Di sebuah sudut kamar yang sunyi, seorang lelaki tua duduk menatap jendela.
Matanya memandang jauh ke cakrawala merah, senja yang perlahan padam.
Di dada yang mulai rapuh, tersimpan sesak yang tak pernah sempat dikeluhkan.
Ia resah…
Bukan takut mati, tapi resah mati di tanah merdeka yang tak lagi ia kenali.
“Aku akan pergi,” batinnya,
“meninggalkan istri yang menua bersamaku, dan anak-anakku yang belum sempat menikmati damai negeri ini.”
Mereka tumbuh dalam bayang-bayang kekurangan,
padahal dahulu, ia menanam harapan dalam tiap tetes keringatnya.

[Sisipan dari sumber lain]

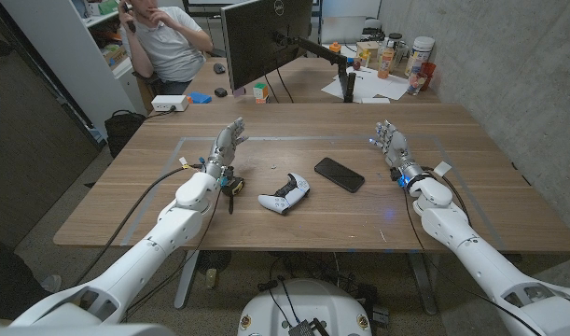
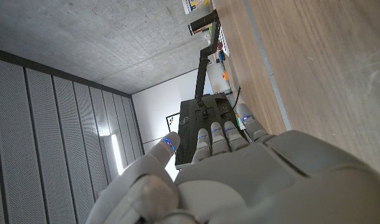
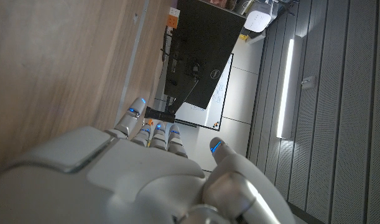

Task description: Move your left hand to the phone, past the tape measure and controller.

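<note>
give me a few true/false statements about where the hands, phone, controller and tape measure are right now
1. The left hand is holding the phone. False: it holds nothing, fingers apart, well away from the phone.
2. The white controller lies between the left arm and the phone. True.
3. The tape measure sits beside the left wrist. True.
4. The right hand grips the controller. False: it is open and apart from it, on the far side of the phone.
5. The phone lies flat on the wooden table. True.
</note>
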You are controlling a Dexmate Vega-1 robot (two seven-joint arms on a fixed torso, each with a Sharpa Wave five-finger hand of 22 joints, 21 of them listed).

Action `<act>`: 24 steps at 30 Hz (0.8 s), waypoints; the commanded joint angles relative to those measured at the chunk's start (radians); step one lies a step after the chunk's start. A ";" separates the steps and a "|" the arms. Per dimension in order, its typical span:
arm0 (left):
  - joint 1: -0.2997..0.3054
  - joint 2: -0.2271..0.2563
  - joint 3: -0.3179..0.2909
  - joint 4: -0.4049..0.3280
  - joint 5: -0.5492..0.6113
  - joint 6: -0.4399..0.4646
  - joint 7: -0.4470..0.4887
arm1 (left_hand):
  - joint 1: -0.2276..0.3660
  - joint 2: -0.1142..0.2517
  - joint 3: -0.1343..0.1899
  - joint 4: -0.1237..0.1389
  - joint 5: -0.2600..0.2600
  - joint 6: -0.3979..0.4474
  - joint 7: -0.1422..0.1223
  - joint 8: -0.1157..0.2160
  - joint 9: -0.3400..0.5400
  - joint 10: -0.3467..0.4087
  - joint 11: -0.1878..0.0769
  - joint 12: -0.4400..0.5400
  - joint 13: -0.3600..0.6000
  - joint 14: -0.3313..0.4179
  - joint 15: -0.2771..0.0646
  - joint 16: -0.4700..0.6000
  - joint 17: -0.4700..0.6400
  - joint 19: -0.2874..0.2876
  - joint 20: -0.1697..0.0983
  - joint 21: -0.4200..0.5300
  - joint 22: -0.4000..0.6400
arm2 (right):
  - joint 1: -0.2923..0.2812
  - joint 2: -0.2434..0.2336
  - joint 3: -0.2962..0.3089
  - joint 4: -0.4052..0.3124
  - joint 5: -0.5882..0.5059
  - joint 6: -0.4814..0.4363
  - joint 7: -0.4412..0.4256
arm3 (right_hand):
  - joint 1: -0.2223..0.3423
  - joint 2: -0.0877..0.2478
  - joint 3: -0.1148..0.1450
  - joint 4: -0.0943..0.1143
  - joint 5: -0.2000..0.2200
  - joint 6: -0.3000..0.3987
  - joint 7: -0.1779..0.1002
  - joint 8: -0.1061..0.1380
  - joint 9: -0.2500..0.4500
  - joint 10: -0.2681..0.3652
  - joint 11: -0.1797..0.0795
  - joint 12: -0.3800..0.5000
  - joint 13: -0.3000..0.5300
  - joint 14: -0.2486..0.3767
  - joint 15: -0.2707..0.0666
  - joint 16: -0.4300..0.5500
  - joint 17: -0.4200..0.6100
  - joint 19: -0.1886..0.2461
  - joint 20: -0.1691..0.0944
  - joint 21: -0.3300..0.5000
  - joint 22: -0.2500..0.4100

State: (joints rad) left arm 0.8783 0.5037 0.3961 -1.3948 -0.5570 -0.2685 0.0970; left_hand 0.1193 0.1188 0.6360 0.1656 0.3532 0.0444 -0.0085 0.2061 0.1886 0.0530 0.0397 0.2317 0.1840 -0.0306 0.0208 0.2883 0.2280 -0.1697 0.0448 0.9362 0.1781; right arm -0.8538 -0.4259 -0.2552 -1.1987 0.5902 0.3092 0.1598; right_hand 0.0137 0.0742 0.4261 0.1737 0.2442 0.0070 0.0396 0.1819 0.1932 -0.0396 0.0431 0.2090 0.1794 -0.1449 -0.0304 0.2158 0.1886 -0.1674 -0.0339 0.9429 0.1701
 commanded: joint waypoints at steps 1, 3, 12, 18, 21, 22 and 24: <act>0.001 0.014 0.020 -0.104 0.150 0.033 0.150 | 0.008 0.066 0.006 0.002 -0.002 0.055 -0.025 0.019 0.005 0.035 -0.002 0.010 0.005 0.026 0.009 0.013 0.006 0.012 0.046 0.012 0.003 | 0.002 0.035 0.039 0.018 -0.035 -0.008 0.034 | 0.005 0.117 0.007 0.000 0.004 0.002 0.005 0.006 0.002 0.005 0.008 0.007 0.003 -0.006 0.002 0.004 0.002 -0.067 -0.055 -0.002 0.003; -0.003 0.020 0.026 -0.126 0.185 0.051 0.176 | 0.005 0.062 0.006 0.001 -0.004 0.077 -0.033 0.022 0.006 0.052 -0.002 0.011 0.005 0.035 0.023 0.017 0.008 0.013 0.103 0.009 0.003 | 0.001 0.040 0.045 0.021 -0.035 -0.006 0.039 | 0.005 0.117 0.007 0.000 0.004 0.003 0.005 0.006 0.002 0.005 0.008 0.007 0.003 -0.006 0.002 0.003 0.002 -0.067 -0.055 -0.002 0.003; -0.040 0.029 0.057 -0.194 0.288 0.172 0.239 | 0.012 0.037 -0.004 -0.026 -0.012 0.109 -0.047 0.025 0.007 0.079 -0.007 0.015 0.006 0.052 0.053 0.020 0.004 0.007 0.162 0.000 0.004 | -0.001 0.054 0.059 0.028 -0.043 -0.009 0.053 | 0.004 0.116 0.006 0.000 0.004 0.007 0.005 0.007 0.002 0.009 0.009 0.008 0.003 -0.005 0.002 0.003 0.002 -0.066 -0.054 -0.004 0.003; -0.080 0.041 0.094 -0.243 0.361 0.286 0.255 | 0.016 0.029 -0.009 -0.036 -0.016 0.118 -0.051 0.027 0.007 0.079 -0.004 0.013 0.006 0.054 0.056 0.020 0.001 0.009 0.163 -0.002 0.004 | 0.003 0.062 0.063 0.038 -0.049 -0.003 0.064 | 0.004 0.116 0.006 0.000 0.004 0.009 0.005 0.008 0.002 0.010 0.010 0.008 0.003 -0.005 0.002 0.003 0.002 -0.066 -0.054 -0.006 0.003; -0.104 0.048 0.122 -0.268 0.410 0.341 0.258 | 0.022 0.025 -0.010 -0.047 -0.018 0.128 -0.052 0.029 0.008 0.077 -0.002 0.011 0.007 0.054 0.061 0.018 -0.002 0.012 0.163 -0.003 0.004 | 0.009 0.067 0.063 0.050 -0.051 0.001 0.072 | 0.004 0.116 0.006 0.000 0.004 0.010 0.005 0.008 0.002 0.011 0.011 0.009 0.003 -0.005 0.002 0.003 0.002 -0.065 -0.053 -0.007 0.003; -0.113 0.052 0.133 -0.274 0.430 0.355 0.256 | 0.024 0.024 -0.010 -0.049 -0.018 0.133 -0.051 0.030 0.008 0.077 -0.002 0.010 0.007 0.054 0.061 0.018 -0.002 0.012 0.163 -0.003 0.004 | 0.010 0.070 0.065 0.052 -0.050 0.001 0.073 | 0.004 0.116 0.006 0.000 0.004 0.010 0.006 0.008 0.002 0.012 0.011 0.009 0.003 -0.005 0.002 0.003 0.002 -0.065 -0.053 -0.007 0.003; -0.129 0.057 0.157 -0.289 0.471 0.384 0.255 | 0.027 0.024 -0.011 -0.054 -0.019 0.141 -0.051 0.033 0.008 0.078 -0.001 0.010 0.007 0.054 0.065 0.017 -0.004 0.012 0.164 -0.004 0.004 | 0.013 0.073 0.065 0.058 -0.052 0.004 0.076 | 0.004 0.116 0.006 0.000 0.004 0.010 0.006 0.008 0.002 0.011 0.012 0.009 0.002 -0.004 0.003 0.003 0.002 -0.065 -0.053 -0.007 0.003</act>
State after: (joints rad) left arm 0.8172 0.5384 0.4737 -1.6018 -0.2452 -0.0453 0.3208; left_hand 0.1299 0.1239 0.6234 0.1224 0.3387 0.1684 -0.0572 0.2301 0.1932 0.1263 0.0340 0.2418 0.1887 0.0242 0.0753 0.3001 0.2229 -0.1611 0.2024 0.9389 0.1793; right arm -0.8508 -0.3713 -0.1991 -1.1635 0.5463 0.3023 0.2161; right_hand 0.0137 0.0742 0.4259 0.1735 0.2440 0.0125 0.0449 0.1819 0.1931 -0.0320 0.0505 0.2090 0.1791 -0.1448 -0.0303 0.2157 0.1884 -0.1673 -0.0339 0.9388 0.1699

Ia resah meninggalkan mimpi-mimpi yang belum sempat tumbuh,
janji-janji yang dulu ia titipkan pada bendera yang pernah ia kibarkan dengan air mata.
Usianya mungkin lanjut,
tapi ia tak pernah mencicipi masa tua yang seharusnya menjadi hadiah dari pengabdian.
Dalam diam, ia mengingat kembali derap langkah saat muda,
ketika tubuhnya lentur dan semangatnya menyala demi negeri ini.

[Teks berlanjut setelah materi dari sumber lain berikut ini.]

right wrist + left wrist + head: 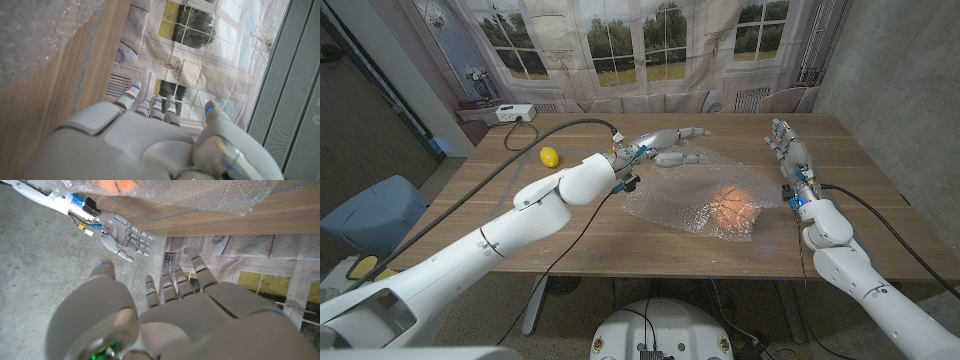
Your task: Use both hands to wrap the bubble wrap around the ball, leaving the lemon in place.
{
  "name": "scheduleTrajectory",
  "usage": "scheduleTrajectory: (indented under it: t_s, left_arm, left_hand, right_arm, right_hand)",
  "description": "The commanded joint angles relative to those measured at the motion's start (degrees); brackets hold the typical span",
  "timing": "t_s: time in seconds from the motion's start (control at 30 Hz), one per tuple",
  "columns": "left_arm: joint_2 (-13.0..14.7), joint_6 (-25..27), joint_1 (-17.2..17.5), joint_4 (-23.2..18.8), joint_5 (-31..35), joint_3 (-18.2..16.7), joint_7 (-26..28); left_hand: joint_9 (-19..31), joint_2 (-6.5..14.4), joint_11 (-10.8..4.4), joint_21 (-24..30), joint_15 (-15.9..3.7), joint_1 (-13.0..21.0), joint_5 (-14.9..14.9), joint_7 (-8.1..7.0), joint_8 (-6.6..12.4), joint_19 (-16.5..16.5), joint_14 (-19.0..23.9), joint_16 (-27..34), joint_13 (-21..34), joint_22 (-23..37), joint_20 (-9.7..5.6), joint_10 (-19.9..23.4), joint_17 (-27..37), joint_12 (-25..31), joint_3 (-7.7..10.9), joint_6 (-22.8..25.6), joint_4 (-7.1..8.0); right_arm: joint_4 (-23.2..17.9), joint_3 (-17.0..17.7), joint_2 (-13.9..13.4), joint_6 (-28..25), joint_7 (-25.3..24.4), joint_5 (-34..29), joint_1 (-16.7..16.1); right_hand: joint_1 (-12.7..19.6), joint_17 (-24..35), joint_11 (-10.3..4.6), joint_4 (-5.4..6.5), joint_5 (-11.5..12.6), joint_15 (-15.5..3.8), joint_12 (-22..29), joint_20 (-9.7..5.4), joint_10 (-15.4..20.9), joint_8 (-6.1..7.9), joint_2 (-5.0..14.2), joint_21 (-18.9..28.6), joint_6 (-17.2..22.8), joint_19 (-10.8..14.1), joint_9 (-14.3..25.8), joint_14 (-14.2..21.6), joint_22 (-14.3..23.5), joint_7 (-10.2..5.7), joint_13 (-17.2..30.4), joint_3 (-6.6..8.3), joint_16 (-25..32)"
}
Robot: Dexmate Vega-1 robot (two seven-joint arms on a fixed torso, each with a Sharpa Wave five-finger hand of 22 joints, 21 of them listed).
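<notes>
Orange ball (734, 205) sits on the bench (590, 245) right of middle, under or within a crumpled sheet of wrap (680, 205); hard to tell whether the film already covers it fully or only drapes over the top. Wrap spreads out from the ball toward the left hand, its edges lying loose on the wood. Lemon (550, 156) lies well apart at the far left, clear of the sheet.

Left hand (665, 147) hovers near the far left edge of the wrap, fingers (177, 282) stretched out and slightly apart, holding nothing. Right hand (790, 155) stands just beside the wrap's right edge, fingers (160, 107) extended and close together, also holding nothing.

Judged by look: wrap is light, thin, soft and springy, likely to slide on the smooth wood and to unfold if let go. Best taken by pinching a free edge or corner on each side, not the middle. Ball looks light and free to roll, so a pull from one side alone would likely push it away; lifting opposite edges together and folding over the top should keep it put. Little risk to the lemon at that distance.
</notes>
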Motion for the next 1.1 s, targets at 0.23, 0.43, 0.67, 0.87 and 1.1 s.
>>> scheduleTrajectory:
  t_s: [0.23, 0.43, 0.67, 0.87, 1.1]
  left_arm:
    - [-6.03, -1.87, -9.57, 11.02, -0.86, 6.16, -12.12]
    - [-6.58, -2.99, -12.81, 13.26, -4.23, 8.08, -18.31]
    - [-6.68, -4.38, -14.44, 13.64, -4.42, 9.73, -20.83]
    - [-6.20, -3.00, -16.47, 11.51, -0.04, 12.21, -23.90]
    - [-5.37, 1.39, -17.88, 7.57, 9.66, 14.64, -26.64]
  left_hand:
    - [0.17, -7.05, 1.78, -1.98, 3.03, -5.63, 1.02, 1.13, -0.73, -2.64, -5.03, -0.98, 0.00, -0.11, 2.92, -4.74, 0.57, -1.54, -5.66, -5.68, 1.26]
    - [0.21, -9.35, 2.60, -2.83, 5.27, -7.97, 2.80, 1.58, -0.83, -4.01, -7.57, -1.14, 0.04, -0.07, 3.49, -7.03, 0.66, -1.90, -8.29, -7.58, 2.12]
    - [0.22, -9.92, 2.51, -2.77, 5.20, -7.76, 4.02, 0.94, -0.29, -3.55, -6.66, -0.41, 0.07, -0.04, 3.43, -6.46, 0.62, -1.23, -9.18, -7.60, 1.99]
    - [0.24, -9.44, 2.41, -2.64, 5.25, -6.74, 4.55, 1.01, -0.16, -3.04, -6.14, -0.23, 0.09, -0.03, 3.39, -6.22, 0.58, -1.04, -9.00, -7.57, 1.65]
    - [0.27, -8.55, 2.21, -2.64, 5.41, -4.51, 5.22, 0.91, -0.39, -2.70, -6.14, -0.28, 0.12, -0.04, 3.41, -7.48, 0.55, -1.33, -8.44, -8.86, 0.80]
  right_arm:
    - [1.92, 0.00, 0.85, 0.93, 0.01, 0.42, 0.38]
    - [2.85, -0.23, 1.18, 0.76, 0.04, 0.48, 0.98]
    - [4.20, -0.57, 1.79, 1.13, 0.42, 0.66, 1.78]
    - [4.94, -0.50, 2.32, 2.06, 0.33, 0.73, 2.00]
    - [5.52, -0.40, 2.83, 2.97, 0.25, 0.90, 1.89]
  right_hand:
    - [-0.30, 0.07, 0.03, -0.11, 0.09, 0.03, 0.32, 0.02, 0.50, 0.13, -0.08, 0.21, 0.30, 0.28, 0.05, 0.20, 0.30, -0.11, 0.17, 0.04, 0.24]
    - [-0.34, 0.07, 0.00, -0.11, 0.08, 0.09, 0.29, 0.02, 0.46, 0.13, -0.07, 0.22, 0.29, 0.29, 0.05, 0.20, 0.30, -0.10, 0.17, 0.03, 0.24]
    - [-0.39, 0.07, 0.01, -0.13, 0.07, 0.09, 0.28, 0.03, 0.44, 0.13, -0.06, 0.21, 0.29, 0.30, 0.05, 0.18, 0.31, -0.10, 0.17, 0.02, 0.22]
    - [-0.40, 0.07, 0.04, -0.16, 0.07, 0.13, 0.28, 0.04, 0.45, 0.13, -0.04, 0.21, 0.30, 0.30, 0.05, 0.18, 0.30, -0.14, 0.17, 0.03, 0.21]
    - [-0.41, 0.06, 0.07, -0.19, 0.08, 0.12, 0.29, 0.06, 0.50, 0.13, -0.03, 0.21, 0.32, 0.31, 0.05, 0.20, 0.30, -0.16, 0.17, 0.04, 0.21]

Indonesia, seluruh hidupnya telah ia serahkan:
darahnya, untuk tanah ini;
keringatnya, untuk sawah petani;
tenaganya, untuk membangun jalan dan jembatan;
doanya, untuk masa depan bangsanya.
Namun kini, di ujung nafasnya,
resahnya tak terbendung.
Ia melihat sawah-sawah ditinggalkan,
bukan karena kekeringan, tapi karena hasilnya dicuri para tikus berdasi.
Ia melihat sekolah-sekolah tanpa buku,
bukan karena tak ada murid, tapi karena anggaran pendidikannya dikorupsi.

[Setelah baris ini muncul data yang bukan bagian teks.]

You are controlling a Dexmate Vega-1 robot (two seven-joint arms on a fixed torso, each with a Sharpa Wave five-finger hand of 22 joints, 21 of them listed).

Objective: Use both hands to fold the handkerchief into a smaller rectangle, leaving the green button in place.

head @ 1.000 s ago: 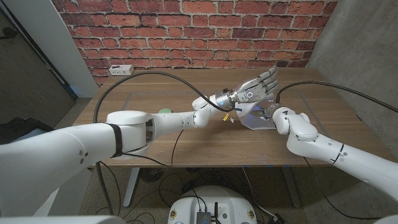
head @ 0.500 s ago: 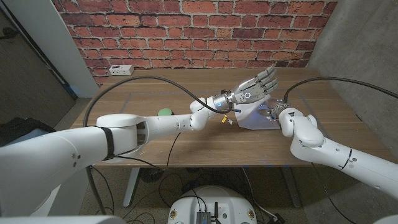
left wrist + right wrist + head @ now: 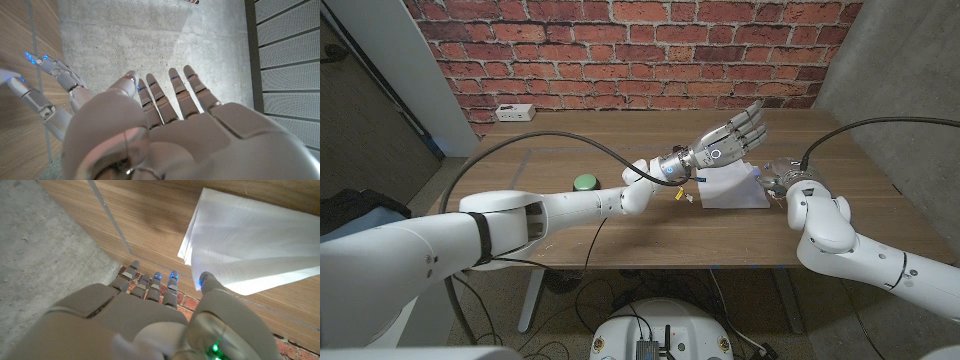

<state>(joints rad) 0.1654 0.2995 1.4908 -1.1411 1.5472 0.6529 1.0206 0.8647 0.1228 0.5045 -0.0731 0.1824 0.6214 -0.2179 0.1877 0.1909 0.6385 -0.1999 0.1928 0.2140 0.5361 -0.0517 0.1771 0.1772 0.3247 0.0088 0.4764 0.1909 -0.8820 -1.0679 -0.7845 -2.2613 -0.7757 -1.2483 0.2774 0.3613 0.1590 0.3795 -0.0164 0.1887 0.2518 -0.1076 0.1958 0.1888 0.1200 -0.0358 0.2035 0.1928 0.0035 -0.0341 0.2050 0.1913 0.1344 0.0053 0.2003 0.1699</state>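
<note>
On the wooden table [image 3: 620, 225], going from the left side across, a white power strip [image 3: 513, 112] lies at the far left edge below the brick wall [image 3: 620, 50], and nearer the front the green button [image 3: 584, 182] sits on the wood just beyond the left arm [image 3: 550, 210], which reaches across toward the middle with a black cable [image 3: 570, 145] arching over it. At the end of that arm the left hand [image 3: 725, 140] hangs above the table with its fingers straight and fanned apart, holding nothing — the left wrist view shows the same spread fingers [image 3: 175, 95] pointing toward a concrete wall [image 3: 150, 40], with the fingers of the other hand at the side over the wood. Just beyond and below the left hand lies the handkerchief [image 3: 735, 190], white, folded into a small layered rectangle and flat on the table, well apart from the green button. In the right wrist view the handkerchief [image 3: 250, 250] shows its stacked layers at one corner, with a thin pale line on the wood running past it. At the handkerchief's right edge is the right hand [image 3: 782, 175], its fingers [image 3: 157, 287] held close together and slightly bent with small blue lights on them; the thumb tip lies right at the cloth's edge, but whether it touches or pinches the cloth I cannot tell.
</note>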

Ia melihat rakyat membeli bensin dengan setengah upahnya,
padahal negeri ini kaya akan sumber daya.
Dan ia pun bertanya,
“Untuk siapa semua ini? Untuk rakyatku, atau untuk para oportunis yang menari di atas penderitaan?”
Tangannya bergetar.
Ia menulis surat terakhirnya:
> “Oh Ibu Pertiwi, aku hanyalah lelaki tua yang resah.
Aku tak menyesal mengabdi,
tapi aku kecewa pada mereka yang tak mengerti arti pengorbanan.
Jika kelak aku tiada, tolong sampaikan pada anak-anakku:
perjuangan belum selesai.
Negeri ini butuh hati, bukan hanya janji.”
Lalu, ia menutup matanya perlahan.
Di peluk senja, lelaki tua itu pergi…
meninggalkan resahnya pada angin,
dan harapnya pada generasi yang lebih berani.